The following is my attempt to implement a insert_sorted() C++ function that accepts any sorted STL container and item and inserts it at the right position in the container:
template<template<typename, typename, typename> typename C, typename T1, typename Comp, typename A, typename T2>
inline typename C<std::enable_if_t<std::is_convertible_v<T1, std::remove_reference_t<T2>>, T1>, Comp, A>::iterator
insert_sorted (C<T1, Comp, A> & c, T2 && item)
{
return c.insert (c.end(), std::forward<T2> (item));
}
template<template<typename, typename> typename C, typename T1, typename A, typename T2, typename Comp = std::less<T1>>
inline typename C<std::enable_if_t<std::is_convertible_v<T1, std::remove_reference_t<T2>>, T1>, A>::iterator
insert_sorted (C<T1, A> & c, T2 && item, Comp comp = Comp{})
{
return c.insert (std::upper_bound (std::begin (c), std::end (c), static_cast<T1>(item), comp), std::forward<T2> (item));
}
These two compile and work fine; the first overload works for set-like containers, while the second for vector-like containers.

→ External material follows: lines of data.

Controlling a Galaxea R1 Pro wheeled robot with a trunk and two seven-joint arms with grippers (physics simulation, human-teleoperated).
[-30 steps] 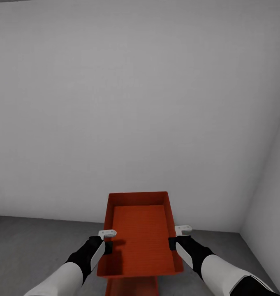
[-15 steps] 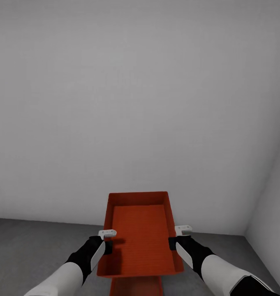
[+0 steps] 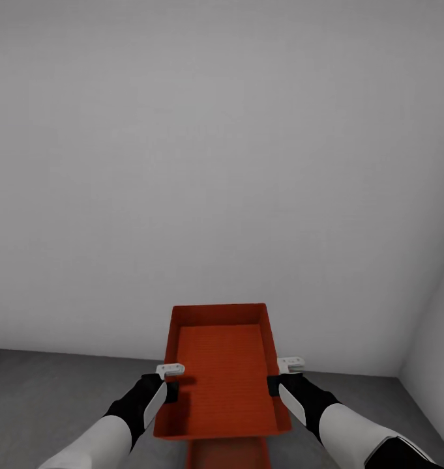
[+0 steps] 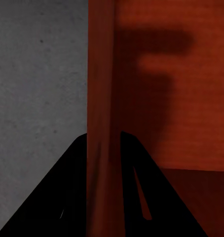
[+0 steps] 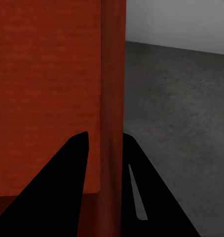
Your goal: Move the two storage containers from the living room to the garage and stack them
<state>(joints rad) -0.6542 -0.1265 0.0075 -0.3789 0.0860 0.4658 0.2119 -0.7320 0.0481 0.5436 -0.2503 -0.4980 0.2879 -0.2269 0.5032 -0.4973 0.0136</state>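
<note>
I hold one orange-red storage container (image 3: 222,368) level in front of me, above the garage floor (image 3: 45,397). My left gripper (image 3: 171,385) is shut on its left wall and my right gripper (image 3: 272,383) is shut on its right wall. In the left wrist view the container's wall (image 4: 99,89) runs between the two dark fingers of the left gripper (image 4: 103,140). The right gripper (image 5: 106,138) clamps the opposite wall (image 5: 113,74) the same way. A second storage container (image 3: 229,454) lies on the floor beneath the held one, showing just below its near edge.
A plain grey-white wall (image 3: 215,163) stands close ahead. It meets a side wall (image 3: 437,339) in a corner at the right. Dark grey concrete stretches to the left and right of the containers.
The whole view has shifted: the wall corner and the lower container sit further right in the picture. The held container and both grippers keep their places relative to me.
</note>
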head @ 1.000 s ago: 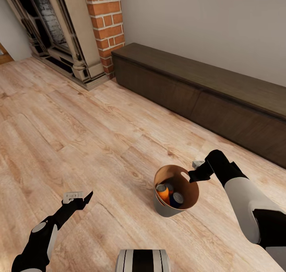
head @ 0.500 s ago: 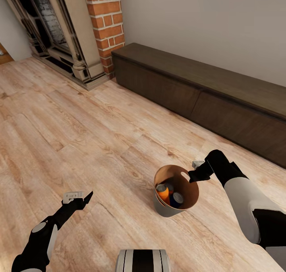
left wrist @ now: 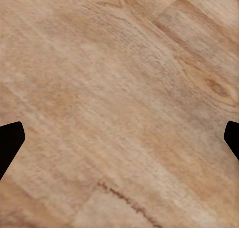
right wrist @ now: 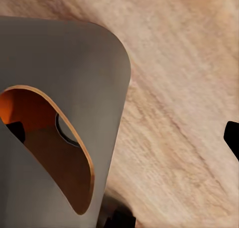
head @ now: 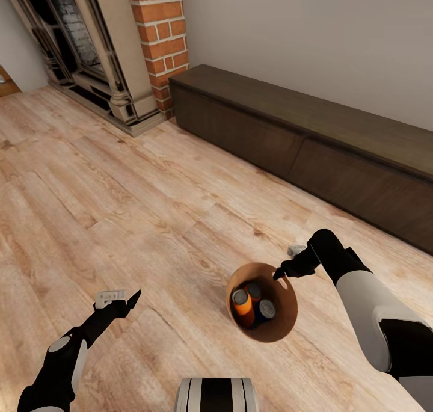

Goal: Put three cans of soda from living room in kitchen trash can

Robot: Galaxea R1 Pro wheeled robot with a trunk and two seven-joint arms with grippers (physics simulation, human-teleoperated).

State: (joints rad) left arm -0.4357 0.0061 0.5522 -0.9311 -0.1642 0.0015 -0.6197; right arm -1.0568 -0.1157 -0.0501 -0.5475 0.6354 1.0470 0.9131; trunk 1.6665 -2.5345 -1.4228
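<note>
Bin (head: 282, 325) on plank floor (head: 120, 207), tipped, mouth facing up toward camera. Three cans (head: 242, 302) inside bin, upright against inner wall. Right gripper (head: 281, 272) at bin's far rim by handle cutout; probably pinching rim, grip not clear. Left gripper (head: 123, 299) well away from bin, over bare floor, fingers spread, holding nothing. Dark bench (head: 313, 141) beyond bin, along wall.

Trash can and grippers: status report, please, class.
Right gripper at the trash can rim, grip unclear. Left gripper open, empty, over the floor. Soda cans inside the can. Nothing in the way.
</note>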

I was wondering if you see any drawbacks to this solution and if there is a more generic way to approach the problem, that is, is it possible to write a single insert_sorted() function that does the same as the above two?
EDIT: Thanks to the comments, I was able to replace the two template functions above with the following:
template<typename C, typename T, typename Comp = std::less<T>,
typename = std::enable_if<std::is_convertible_v<std::remove_reference_t<T>, typename C::value_type>>>
inline auto insert_sorted (C & c, T && item, Comp comp = Comp{})
{
return c.insert (std::upper_bound (std::begin (c), std::end (c), item, comp), std::forward<T> (item));
}
Thank you all for your help!
2 Answers 2
inline is redundant when writing template functions.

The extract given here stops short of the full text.